Despite the slowly improving U.S. economy, more than half of Nevada households are locked in “perpetual financial insecurity,” says a new report, as the state remains near the bottom of the pack nationally for residents’ financial health.
Nevada has some of the highest rates of bankruptcy filings, underemployment, delinquent mortgages, uninsured residents and student-loan defaults, according to the nonprofit Corporation for Enterprise Development, or CFED.
The state also has some of the lowest rates of high school graduation, residents with college degrees, early childhood education enrollment, strong consumer-credit scores and small-business ownership.
CFED outlined these and other findings Monday in its annual Assets & Opportunity Scorecard.
It’s the latest national study to highlight Nevadans’ weak personal finances, and yet another report — whether it’s analyzing foreclosures, underwater homeowners, doctor shortages or domestic violence — to rank Nevada or Las Vegas among the worst in the country.
Overall, CFED ranked Nevada 48th among the states and the District of Columbia for residents’ financial security.

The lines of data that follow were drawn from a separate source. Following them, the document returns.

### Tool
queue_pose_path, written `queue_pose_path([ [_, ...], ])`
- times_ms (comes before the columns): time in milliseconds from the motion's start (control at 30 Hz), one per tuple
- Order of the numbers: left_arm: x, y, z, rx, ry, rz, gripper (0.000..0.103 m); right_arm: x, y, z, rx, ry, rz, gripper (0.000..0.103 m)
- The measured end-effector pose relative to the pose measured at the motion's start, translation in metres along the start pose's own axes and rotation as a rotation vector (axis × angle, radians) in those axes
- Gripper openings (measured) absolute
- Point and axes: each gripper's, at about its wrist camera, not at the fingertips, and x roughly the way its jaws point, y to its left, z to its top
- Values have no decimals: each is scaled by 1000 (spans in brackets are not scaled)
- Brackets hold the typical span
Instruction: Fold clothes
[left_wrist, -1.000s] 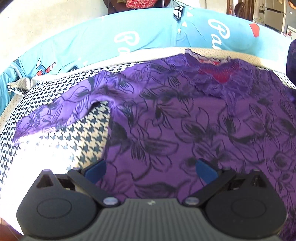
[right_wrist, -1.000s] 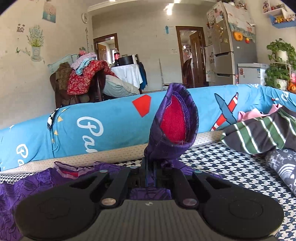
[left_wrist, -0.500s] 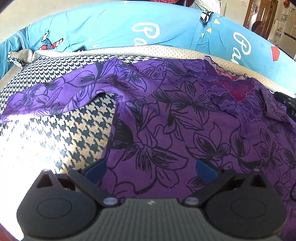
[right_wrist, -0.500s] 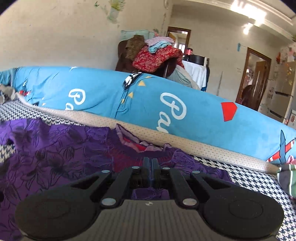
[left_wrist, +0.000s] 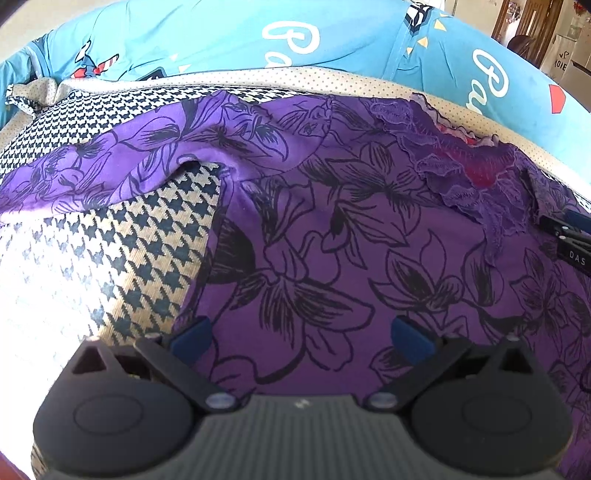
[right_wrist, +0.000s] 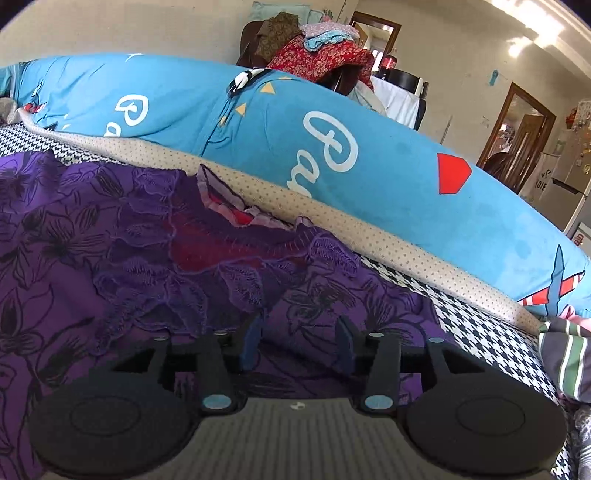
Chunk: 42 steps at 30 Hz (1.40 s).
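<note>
Your purple floral top (left_wrist: 332, 229) lies spread flat on the houndstooth bed cover (left_wrist: 110, 251), no fold visible yet. Left tool (left_wrist: 301, 338) hovers wide apart; right tool (right_wrist: 297, 345) is opening, gripping nothing.

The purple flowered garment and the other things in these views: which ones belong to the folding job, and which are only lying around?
Belong to the job:
- purple flowered garment, spread flat
- left gripper, jaws wide apart over it
- right gripper, jaws opening, not pressing the cloth

Just lying about:
- blue printed bolster
- striped garment
- pile of clothes on a chair
</note>
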Motion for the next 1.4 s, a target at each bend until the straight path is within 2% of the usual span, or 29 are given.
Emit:
queue_pose_path([
  [100, 2, 0, 0, 0, 7, -1, 103, 11, 4, -3, -21, 18, -10, 49],
  [200, 3, 0, 0, 3, 8, 2, 103, 21, 6, -6, -31, 24, -32, 48],
  [267, 3, 0, 0, 1, 9, 2, 103, 25, 1, -7, 12, 31, -20, 47],
  [333, 4, 1, 1, -3, 10, 1, 103, 25, -6, -7, 64, 38, -3, 40],
  [400, 4, 1, 1, -2, 10, 1, 103, 25, -13, -6, 107, 43, 11, 29],
  [500, 3, 0, 0, 2, 9, 3, 103, 21, -16, -3, 136, 30, 28, 13],
  [533, 3, 0, 0, 3, 8, 4, 103, 20, -16, -2, 140, 24, 25, 10],
  [667, 2, 1, 0, -6, 4, 12, 103, 13, -15, 7, 195, -4, 33, 9],
  [833, 2, 5, -1, -19, -5, 29, 103, -9, -3, 27, 248, -130, 61, 9],
  [967, -1, 10, -1, -36, -28, 60, 103, -29, 17, 39, 279, -216, 195, 9],
  [1067, -6, 13, 0, -42, -72, 140, 103, -45, 40, 44, 262, -264, 364, 9],
  [1133, -7, 18, 2, -63, -87, 166, 103, -53, 58, 44, 230, -270, 469, 9],
  [1233, -7, 28, 4, -110, -84, 173, 103, -54, 85, 40, 154, -248, 555, 9],
  [1333, -7, 31, 5, -125, -85, 193, 103, -45, 106, 31, 113, -163, 626, 9],
  [1400, -7, 32, 5, -123, -87, 188, 103, -45, 119, 25, 61, -140, 650, 9],
])
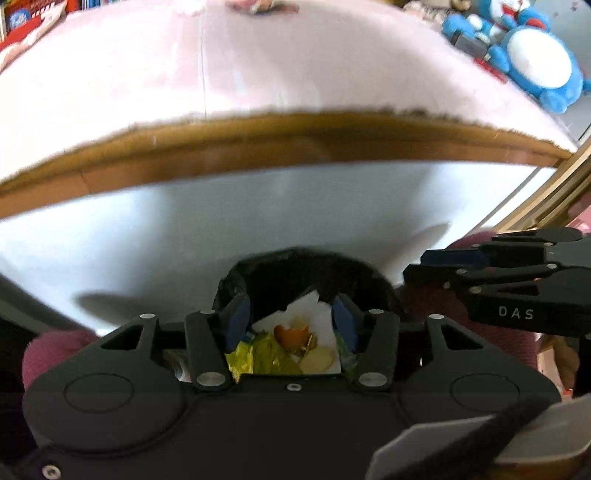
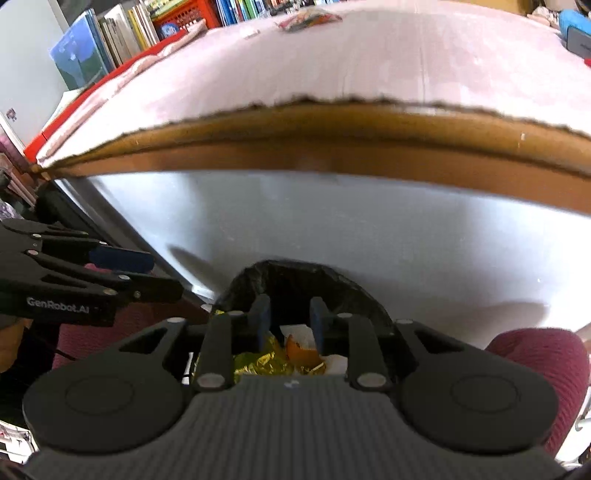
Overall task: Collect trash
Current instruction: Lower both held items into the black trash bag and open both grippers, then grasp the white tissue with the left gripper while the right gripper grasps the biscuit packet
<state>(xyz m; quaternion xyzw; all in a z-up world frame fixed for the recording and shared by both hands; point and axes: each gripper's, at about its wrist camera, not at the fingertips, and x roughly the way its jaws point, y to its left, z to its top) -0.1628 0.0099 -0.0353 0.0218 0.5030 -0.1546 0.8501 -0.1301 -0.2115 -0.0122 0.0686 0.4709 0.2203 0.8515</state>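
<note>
Looking down into a black bin (image 1: 295, 269), bag-lined, sitting below the table (image 1: 258, 129) edge. Inside: yellow foil (image 1: 258, 360), orange peel (image 1: 291, 334), white paper (image 1: 314, 310), a pale round slice (image 1: 317, 360). All heaped low in the bin, right under both tools.

Left gripper (image 1: 291, 321) poised over the opening, blue pads (image 1: 236, 317) spread, nothing pinched; trash showing through the gap but untouched by the pads. Right gripper (image 2: 290, 321) over the same bin, jaws also parted, empty between; foil and peel visible beneath. In the left view, right gripper reaching in from the right side; in the right view, left one coming in from the left.

Maroon sleeves (image 2: 535, 369) flanking the tools. Up top, pale pink cloth (image 1: 258, 66) over the table, frayed along the brown edge. Blue-and-white plush (image 1: 535, 55) at the far right corner, books (image 2: 110, 40) lined up far left. One wrapper (image 2: 308, 16) on the far cloth, blurred.
</note>
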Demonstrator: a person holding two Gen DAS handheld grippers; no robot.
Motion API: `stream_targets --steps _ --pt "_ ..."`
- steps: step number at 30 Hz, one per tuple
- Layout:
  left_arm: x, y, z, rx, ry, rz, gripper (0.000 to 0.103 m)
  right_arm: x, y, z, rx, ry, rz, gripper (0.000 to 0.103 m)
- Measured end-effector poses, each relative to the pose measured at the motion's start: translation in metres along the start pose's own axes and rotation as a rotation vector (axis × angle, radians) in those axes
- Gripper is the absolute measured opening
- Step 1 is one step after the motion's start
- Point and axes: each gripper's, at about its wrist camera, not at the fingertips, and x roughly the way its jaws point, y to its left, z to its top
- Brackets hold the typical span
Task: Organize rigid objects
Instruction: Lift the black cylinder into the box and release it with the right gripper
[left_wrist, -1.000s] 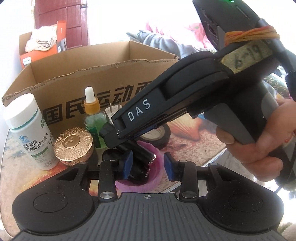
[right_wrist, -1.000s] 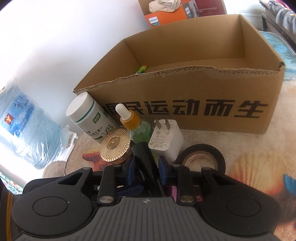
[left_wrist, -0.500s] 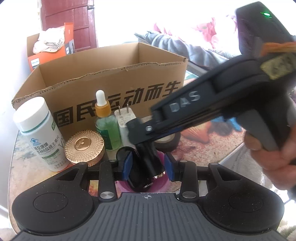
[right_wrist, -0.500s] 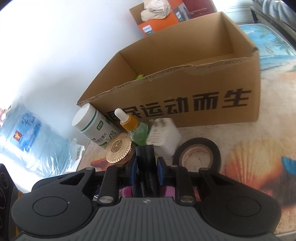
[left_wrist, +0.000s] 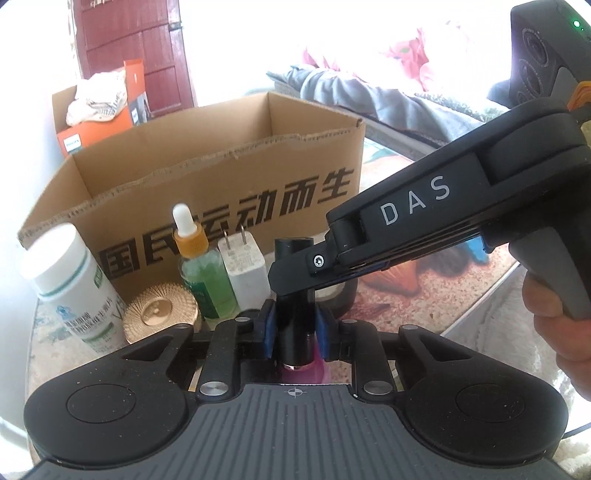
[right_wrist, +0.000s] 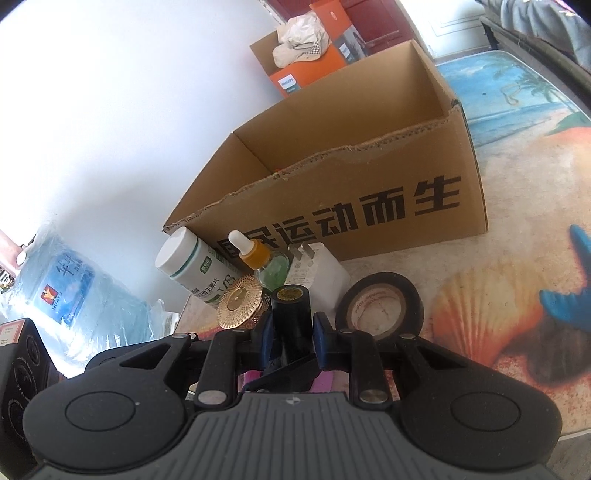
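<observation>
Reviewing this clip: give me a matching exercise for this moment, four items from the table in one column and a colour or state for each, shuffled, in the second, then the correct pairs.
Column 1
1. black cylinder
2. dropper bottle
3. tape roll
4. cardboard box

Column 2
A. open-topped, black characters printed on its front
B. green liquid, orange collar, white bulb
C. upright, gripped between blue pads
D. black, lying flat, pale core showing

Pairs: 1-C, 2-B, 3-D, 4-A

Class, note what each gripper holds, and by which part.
Both hold the black cylinder: the left gripper clamps its lower end, the right gripper its upper part.
</observation>
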Motion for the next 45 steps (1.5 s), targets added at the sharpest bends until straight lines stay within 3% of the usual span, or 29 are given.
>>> stream_targets --steps 7,12,15,18,22,29,32,40,45 --pt "-0.028 0.009 0.024 -0.001 -0.092 0.030 0.021 -0.021 0.036 0.023 -0.091 -0.069 0.024 0.025" --pt "-0.052 0.037 0.066 -0.017 -0.162 0.073 0.021 -0.029 0.075 0.062 -0.209 -0.144 0.064 0.025" --pt "-0.052 0.058 0.095 -0.023 -0.164 0.110 0.021 -0.019 0.094 0.095 -0.269 -0.155 0.092 0.025" --pt "-0.037 0.082 0.118 -0.060 -0.118 0.132 0.021 0.010 0.097 0.132 -0.245 -0.097 0.124 0.025" --pt "0.000 0.115 0.131 -0.129 -0.001 0.128 0.021 0.068 0.080 0.172 -0.137 0.070 0.148 0.025" --pt "0.049 0.157 0.117 -0.215 0.195 0.107 0.022 0.159 0.039 0.188 0.033 0.341 0.138 0.025" --pt "0.058 0.159 0.113 -0.230 0.246 0.102 0.023 0.185 0.035 0.189 0.035 0.430 0.122 0.025" --pt "0.059 0.172 0.108 -0.283 0.280 0.083 0.031 0.250 0.040 0.189 0.008 0.603 0.032 0.026" --pt "0.041 0.166 0.106 -0.281 0.225 0.097 0.047 0.260 0.053 0.196 -0.033 0.567 0.017 0.028"
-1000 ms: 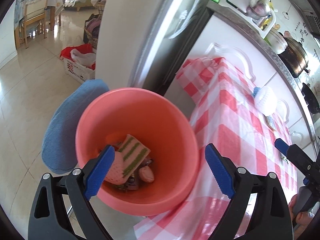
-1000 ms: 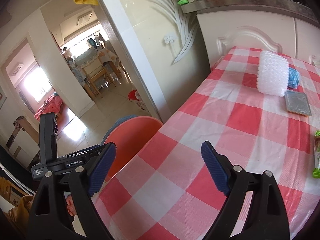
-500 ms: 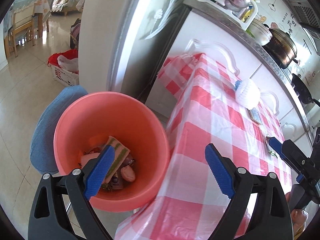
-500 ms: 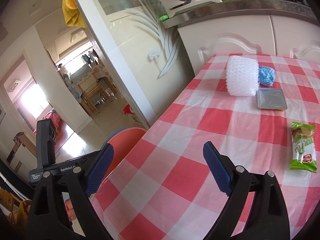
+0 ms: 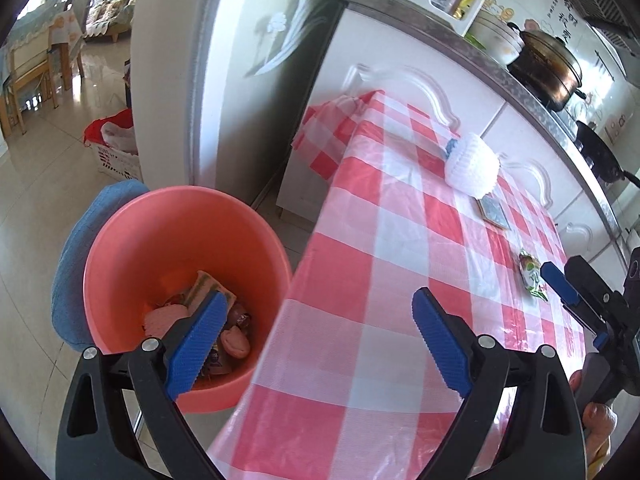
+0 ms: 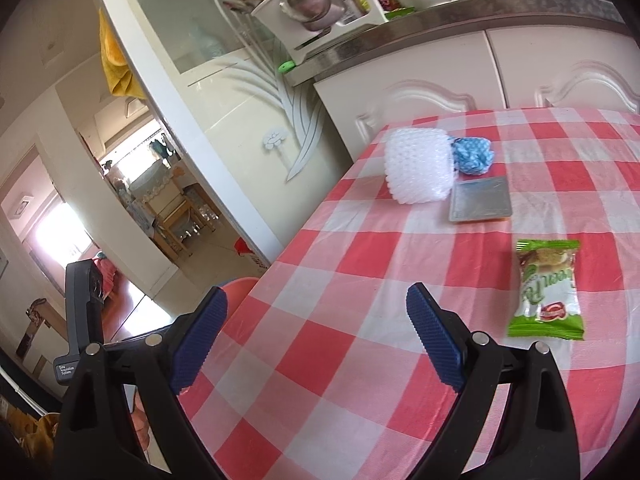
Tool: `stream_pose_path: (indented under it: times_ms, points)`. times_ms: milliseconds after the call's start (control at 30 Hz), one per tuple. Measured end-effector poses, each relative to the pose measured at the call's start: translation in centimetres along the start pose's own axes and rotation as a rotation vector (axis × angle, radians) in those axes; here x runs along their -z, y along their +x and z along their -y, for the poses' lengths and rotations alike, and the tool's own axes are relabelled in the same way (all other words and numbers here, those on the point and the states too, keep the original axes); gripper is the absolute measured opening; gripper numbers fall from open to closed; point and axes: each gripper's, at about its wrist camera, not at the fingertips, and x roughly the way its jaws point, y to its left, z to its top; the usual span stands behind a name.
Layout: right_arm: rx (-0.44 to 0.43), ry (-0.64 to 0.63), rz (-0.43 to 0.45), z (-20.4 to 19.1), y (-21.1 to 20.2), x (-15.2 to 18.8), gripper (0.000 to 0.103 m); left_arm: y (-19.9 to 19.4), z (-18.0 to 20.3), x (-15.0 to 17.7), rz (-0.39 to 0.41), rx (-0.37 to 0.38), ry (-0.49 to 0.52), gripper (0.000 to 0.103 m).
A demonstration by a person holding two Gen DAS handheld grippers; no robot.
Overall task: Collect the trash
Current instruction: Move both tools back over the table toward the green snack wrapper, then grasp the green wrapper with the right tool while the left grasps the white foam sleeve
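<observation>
Left wrist view: your left gripper has swung off the pink bucket since a second ago. Then both pads framed the bucket mouth; now only the left pad overlaps it and the right pad sits over the red-checked tablecloth. Jaws wide, nothing between them. The gripper is angled steeply down at the table edge. The bucket stands on the floor just beside the table, with wrappers and scraps in its bottom and a blue cloth behind it.

Right wrist view: your right gripper has shifted along the table too. The green snack wrapper, only a sliver at the frame edge a second ago, now lies in full view, flat on the cloth just right of the right pad and untouched. Jaws spread wide, empty, pointing shallowly down over the cloth. Your left gripper's body shows at lower left.

Farther along the table: a grey square tray, then white bubble wrap touching a blue knitted item. White cabinets beyond.
</observation>
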Motion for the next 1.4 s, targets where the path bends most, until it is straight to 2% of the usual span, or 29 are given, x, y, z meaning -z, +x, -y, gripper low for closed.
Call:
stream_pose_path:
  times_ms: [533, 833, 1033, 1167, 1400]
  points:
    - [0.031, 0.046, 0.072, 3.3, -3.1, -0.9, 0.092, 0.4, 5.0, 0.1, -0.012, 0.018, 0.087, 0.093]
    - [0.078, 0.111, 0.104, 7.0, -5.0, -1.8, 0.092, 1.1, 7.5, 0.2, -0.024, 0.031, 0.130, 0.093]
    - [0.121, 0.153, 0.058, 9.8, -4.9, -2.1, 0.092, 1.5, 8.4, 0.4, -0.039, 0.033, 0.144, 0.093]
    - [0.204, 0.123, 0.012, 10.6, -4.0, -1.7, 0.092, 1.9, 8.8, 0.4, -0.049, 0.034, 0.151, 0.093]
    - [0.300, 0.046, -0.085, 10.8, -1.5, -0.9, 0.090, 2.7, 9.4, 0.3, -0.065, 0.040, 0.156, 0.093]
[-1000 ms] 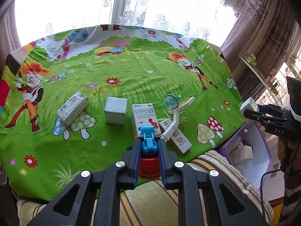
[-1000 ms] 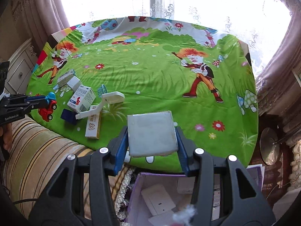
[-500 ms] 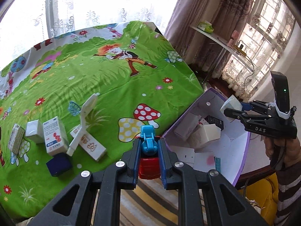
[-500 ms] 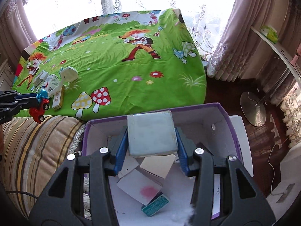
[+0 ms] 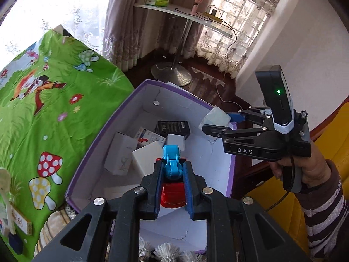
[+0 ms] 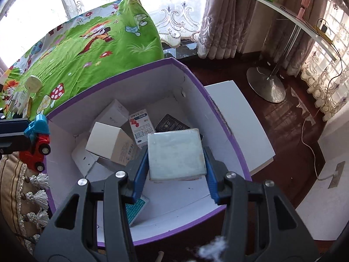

That was unchanged from last year’s ranking but a few notches better than in 2013, when Nevada was dead-last.
At the time, CFED said the majority of residents here were living “on the edge of financial disaster” with almost no savings to fall back on.
Vermont ranked No. 1 in Monday’s report, while only Georgia (49th), Alabama (50th) and Mississippi (51st) were lower than Nevada.
“There certainly are positive signs that the nation’s economy is improving,” CFED President Andrea Levere said in a news release. “But there also is very compelling evidence that many households are stuck in a financial hole and are struggling to dig themselves out.”
According to the advocacy group for lower-income Americans, 56 percent of Nevada households “are locked into a ‘new normal’ of perpetual financial insecurity, unable to build the savings needed to last even three months in the event of an emergency.”
The situation, however, “is most dire for households of color,” the group reported.
Black and Hispanic households in Nevada are “significantly more likely” to live below the federal poverty line than white households, and “even most startlingly” is that white-owned businesses statewide are valued almost nine times higher than black-owned businesses, CFED reported.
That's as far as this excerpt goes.